Rewiring the Matrix: Grass's Blueprint for AI's Data Democracy

This article explores the current challenges in AI data we face and how Grass, as a democratic data layer of AI, works to foster a more equitable and innovative AI landscape

Oct 03, 2024

Grass is a decentralized network aiming to democratize AI data access by leveraging crowdsourced bandwidth for web scraping.
With over 2 million nodes globally, Grass demonstrates its capability to scrape large datasets and real-time data access will be available in the LCR engine.
Grass is developing a Layer 2 data rollup on Solana and aims to scale 100 million nodes on its AI data layer.
The $GRASS token announcement and airdrop have generated both excitement and controversy in the community.
Premarkets and Gigabuds prices suggest an FDV of $400-$600 million for Grass, but it may fluctuate with notable listings and variation of market conditions.
While innovative, Grass faces significant challenges in network effects, data privacy, legal compliance, and maintaining user engagement.

Introduction

In the AI era, data is the new gold. AI models and algorithms process vast amounts of data to generate insights, make predictions, and solve complex problems. Unlike historical gold rushes, the digital treasure is generated by users but controlled by a handful of tech conglomerates. The concentration of data sources has created a digital divide, leading to data opacity and undervaluing contributors while hindering competition from AI startups and open-source projects.

This article explores the current challenges in AI data we face and how Grass, as a democratic data layer of AI, works to foster a more equitable and innovative AI landscape.

Data Utilization in AI

AI models utilize data as their foundation, learning and improving through the analysis of vast datasets. This process, known as machine learning, involves training models on labeled data, where each data point is paired with a corresponding output. By identifying patterns and relationships within data, models can make predictions or decisions on new, unseen data.

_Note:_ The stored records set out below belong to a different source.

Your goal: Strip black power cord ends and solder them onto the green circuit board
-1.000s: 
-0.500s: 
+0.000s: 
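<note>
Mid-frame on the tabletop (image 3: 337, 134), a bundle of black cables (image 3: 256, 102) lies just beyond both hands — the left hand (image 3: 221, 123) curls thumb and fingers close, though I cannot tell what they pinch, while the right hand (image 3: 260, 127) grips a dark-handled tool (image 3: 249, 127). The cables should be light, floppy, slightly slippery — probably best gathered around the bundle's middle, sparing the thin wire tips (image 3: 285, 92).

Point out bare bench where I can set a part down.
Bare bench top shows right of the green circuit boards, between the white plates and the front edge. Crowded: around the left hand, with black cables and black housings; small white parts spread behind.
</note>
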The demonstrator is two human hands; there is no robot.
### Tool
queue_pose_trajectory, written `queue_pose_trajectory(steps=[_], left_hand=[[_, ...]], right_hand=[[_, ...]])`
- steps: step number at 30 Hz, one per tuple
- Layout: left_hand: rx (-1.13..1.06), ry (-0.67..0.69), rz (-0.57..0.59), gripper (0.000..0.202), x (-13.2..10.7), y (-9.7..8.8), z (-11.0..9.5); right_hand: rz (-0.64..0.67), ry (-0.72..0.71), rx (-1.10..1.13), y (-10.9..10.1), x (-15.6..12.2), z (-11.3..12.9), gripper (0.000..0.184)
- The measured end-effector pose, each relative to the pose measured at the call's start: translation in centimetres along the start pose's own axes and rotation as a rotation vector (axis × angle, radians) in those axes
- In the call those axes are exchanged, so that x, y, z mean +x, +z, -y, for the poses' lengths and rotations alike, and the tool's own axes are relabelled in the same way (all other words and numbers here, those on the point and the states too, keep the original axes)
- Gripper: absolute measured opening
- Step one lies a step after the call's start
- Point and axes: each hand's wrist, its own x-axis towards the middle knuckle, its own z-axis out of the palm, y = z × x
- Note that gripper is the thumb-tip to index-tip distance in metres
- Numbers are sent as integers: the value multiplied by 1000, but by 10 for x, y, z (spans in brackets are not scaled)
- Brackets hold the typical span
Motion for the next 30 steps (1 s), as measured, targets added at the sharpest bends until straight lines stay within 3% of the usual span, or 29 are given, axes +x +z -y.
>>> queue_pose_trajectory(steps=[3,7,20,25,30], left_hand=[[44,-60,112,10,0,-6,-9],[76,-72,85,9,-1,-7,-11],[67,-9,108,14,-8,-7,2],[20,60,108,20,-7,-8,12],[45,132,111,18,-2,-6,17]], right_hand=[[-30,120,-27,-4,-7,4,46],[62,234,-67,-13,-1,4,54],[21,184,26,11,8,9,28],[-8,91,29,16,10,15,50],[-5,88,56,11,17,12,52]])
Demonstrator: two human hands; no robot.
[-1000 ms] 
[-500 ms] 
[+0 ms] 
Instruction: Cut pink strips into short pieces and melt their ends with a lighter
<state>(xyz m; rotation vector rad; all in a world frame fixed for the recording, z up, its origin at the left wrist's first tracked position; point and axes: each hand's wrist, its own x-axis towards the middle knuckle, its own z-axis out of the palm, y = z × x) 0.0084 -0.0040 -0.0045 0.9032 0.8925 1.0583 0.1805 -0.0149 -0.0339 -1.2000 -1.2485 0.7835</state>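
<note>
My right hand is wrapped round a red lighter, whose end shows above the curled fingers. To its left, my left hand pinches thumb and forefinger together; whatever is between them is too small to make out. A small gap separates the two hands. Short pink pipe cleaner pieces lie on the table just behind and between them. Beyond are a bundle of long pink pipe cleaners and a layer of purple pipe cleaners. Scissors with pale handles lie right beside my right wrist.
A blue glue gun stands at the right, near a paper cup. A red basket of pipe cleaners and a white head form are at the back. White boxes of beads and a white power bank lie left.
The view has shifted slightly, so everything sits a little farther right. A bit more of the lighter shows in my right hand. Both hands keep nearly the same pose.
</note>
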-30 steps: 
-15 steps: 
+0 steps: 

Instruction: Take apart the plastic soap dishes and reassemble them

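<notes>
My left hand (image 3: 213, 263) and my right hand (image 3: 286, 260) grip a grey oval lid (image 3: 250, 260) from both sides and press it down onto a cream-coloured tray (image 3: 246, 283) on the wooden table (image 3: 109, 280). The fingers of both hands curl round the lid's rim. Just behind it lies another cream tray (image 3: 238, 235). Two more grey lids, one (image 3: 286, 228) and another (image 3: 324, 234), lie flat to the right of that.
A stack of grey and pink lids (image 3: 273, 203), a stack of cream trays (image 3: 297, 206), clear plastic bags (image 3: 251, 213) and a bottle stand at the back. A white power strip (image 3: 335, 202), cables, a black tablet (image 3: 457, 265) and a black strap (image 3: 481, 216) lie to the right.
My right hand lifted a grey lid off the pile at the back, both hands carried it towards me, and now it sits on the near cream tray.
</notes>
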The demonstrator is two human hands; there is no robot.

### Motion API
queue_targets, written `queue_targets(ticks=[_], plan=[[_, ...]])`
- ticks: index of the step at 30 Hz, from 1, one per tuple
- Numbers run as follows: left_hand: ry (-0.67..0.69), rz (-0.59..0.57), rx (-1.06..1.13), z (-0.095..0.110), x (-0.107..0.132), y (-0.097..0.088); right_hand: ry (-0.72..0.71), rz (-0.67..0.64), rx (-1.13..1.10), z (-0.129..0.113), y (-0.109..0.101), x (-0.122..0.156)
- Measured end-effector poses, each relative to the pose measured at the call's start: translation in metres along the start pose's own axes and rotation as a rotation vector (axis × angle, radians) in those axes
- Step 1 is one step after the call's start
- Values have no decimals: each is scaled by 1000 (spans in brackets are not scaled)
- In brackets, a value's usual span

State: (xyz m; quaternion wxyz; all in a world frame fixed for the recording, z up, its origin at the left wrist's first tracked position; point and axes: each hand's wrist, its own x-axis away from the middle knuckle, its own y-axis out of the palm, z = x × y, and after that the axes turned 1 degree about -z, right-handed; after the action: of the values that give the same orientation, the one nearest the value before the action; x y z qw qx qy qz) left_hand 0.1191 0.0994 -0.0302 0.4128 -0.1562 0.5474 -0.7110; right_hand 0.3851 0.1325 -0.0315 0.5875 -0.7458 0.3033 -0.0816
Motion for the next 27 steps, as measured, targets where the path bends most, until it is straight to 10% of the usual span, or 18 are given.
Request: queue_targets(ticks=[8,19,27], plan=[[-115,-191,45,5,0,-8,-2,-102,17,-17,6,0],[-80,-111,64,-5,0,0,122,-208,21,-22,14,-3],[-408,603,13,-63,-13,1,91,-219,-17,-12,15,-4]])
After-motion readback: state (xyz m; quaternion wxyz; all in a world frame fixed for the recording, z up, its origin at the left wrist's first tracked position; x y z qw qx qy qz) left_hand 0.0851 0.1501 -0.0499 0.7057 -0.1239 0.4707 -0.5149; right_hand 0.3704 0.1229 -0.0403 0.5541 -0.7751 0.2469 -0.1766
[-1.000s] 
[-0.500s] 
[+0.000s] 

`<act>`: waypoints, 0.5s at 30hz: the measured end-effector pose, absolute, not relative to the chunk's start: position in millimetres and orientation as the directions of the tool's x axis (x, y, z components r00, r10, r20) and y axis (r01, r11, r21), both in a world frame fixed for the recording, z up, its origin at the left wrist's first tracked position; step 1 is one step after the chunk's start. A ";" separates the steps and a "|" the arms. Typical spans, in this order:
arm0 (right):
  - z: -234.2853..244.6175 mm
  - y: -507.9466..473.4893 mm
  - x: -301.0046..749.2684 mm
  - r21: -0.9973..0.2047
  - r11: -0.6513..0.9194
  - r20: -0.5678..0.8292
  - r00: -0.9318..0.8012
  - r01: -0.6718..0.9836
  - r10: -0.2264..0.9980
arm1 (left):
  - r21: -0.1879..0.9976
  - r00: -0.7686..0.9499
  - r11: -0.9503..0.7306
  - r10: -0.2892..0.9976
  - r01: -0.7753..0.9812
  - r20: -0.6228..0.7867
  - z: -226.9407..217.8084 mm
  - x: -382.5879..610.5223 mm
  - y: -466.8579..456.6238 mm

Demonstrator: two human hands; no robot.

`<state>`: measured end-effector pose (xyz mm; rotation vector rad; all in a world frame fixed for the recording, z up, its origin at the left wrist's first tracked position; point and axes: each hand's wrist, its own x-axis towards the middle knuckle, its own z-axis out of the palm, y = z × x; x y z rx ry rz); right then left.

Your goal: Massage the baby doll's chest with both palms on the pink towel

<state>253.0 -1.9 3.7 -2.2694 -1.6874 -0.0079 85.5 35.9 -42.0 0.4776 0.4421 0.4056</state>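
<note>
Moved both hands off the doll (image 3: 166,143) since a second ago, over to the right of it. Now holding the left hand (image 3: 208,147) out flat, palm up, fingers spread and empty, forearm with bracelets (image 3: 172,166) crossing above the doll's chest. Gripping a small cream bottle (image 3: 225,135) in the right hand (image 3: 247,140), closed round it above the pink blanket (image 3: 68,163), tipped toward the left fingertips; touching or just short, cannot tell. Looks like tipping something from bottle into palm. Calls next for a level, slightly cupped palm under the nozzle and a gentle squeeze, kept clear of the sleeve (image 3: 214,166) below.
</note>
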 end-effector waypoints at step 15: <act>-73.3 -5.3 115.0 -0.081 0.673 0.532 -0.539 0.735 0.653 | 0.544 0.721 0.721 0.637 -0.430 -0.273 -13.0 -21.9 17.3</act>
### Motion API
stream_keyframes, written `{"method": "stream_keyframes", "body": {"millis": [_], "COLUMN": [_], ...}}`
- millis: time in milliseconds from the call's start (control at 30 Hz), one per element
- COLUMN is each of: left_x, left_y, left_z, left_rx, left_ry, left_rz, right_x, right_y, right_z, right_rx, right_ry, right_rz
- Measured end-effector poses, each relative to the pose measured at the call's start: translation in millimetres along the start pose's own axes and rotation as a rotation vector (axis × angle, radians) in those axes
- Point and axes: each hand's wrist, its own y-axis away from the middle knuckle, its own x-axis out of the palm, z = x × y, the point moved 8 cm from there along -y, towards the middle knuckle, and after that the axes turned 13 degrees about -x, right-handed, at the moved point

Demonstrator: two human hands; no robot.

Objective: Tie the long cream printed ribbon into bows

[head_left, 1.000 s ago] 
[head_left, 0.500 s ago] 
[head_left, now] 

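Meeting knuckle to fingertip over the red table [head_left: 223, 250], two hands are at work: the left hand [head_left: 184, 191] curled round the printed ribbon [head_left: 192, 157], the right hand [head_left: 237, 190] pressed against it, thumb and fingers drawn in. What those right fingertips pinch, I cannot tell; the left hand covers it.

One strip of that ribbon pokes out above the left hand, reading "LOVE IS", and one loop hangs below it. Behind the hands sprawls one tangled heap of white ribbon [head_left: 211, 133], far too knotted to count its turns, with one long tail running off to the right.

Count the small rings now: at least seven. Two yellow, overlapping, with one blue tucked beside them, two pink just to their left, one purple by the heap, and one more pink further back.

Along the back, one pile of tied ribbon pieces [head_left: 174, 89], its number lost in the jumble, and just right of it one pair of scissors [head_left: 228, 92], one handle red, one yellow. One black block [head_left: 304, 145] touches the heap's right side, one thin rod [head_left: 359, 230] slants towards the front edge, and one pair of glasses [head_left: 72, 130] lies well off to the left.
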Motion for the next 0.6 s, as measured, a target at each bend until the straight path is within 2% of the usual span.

Both the quality and quantity of data significantly impact AI models’ accuracy and effectiveness. Biased or insufficient data can lead to unreliable outcomes, underscoring the importance of robust, accessible data provision for building reliable AI systems.

The AI Data Landscape

Currently, large tech conglomerates like Google, Microsoft, and Facebook are dominating the AI ecosystem. These companies have vast resources and built-in advantages to collect and process data for training AI models. While these giants have undeniably propelled AI development and adoption, their concentrated power—particularly over data—has fostered a digital divide. The imbalance severely restricts data access for smaller entities and impedes innovation across the sector. In fact, a select few tech conglomerates effectively control the majority of internet data, capitalizing on user-generated content while simultaneously erecting barriers to competitor access.

Lack of Data Transparency

The giants’ data monopoly has caused a number of concerns in the AI industry so far. For instance, the lack of transparency in AI training data sources is becoming worrying. According to the October 2023 transparency study by Stanford researchers, among general low transparency across AI system development, transparency about data is particularly poor. The opacity surrounding AI training data sources also raises concerns about bias and reliability, while the inability to verify data provenance opens the door to manipulation and misinformation.

Limited Data Access

Data accessibility is another emerging problem, where smaller companies and open-source projects are struggling with limited access to public web data for AI training. More and more large social platforms have begun to charge or raise fees for their API access. For example, X stopped supporting free access to their API in February 2023. Soon after, Reddit announced its intentions to charge fees for its API in April 2023, a feature which had been free since 2008. The exorbitant amount of data cost is becoming a significant barrier for smaller players to engage in AI development.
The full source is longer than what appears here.